Benjamin Hatcher, the executor of the estate, simply took over the plantation, court records show. He cleared the timber and mined the stone, providing granite for the Navy and War Department buildings in Washington and the capitol in Richmond, according to records in the National Archives.
When the Civil War ended in 1865, the former slaves complained to the occupying Union Army, which ordered Virginia courts to investigate.
Hatcher testified that he had sold the plantation in 1862 -apparently to his son, Thomas -but had not given the proceeds to the former slaves. Instead, court papers show, the proceeds were invested on their behalf in Confederate War Bonds. There is nothing in the public record to suggest the former slaves wanted their money used to support the Southern war effort.
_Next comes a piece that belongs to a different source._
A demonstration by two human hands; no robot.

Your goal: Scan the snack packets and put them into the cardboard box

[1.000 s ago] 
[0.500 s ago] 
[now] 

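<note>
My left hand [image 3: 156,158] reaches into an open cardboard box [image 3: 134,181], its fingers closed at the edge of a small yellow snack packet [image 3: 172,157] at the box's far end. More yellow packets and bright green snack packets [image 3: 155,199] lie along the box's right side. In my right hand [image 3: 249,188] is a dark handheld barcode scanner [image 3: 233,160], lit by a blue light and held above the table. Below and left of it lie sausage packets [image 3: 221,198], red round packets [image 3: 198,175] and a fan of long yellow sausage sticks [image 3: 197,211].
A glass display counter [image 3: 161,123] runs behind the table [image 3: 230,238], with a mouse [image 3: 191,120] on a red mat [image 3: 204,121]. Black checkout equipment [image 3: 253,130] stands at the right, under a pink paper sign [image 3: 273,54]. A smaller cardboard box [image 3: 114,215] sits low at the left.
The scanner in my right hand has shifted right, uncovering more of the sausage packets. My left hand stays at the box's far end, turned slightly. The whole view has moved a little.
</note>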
Moreover, the bonds were purchased in the former slaves’ names in 1864 – a dubious investment at best in the fourth year of the war. Within months, Union armies were marching on Atlanta and Richmond, and the bonds were worthless pieces of paper.
The blacks insisted they were never given even that, but in 1871, Virginia’s highest court ruled that Hatcher was innocent of wrongdoing and that the former slaves were owed nothing.
The following year, the plantation was broken up and sold at a public auction. Hatcher’s son received the proceeds, county records show. In the 1930s, a Richmond businessman cobbled the estate back together; he sold it to Willow Oaks Corp. in 1955 for an unspecified amount.
”I don’t hold anything against Willow Oaks,” Logan said. ”But how Virginia’s courts acted, how they allowed the land to be stolen – it goes against everything Amerikkka stands for.”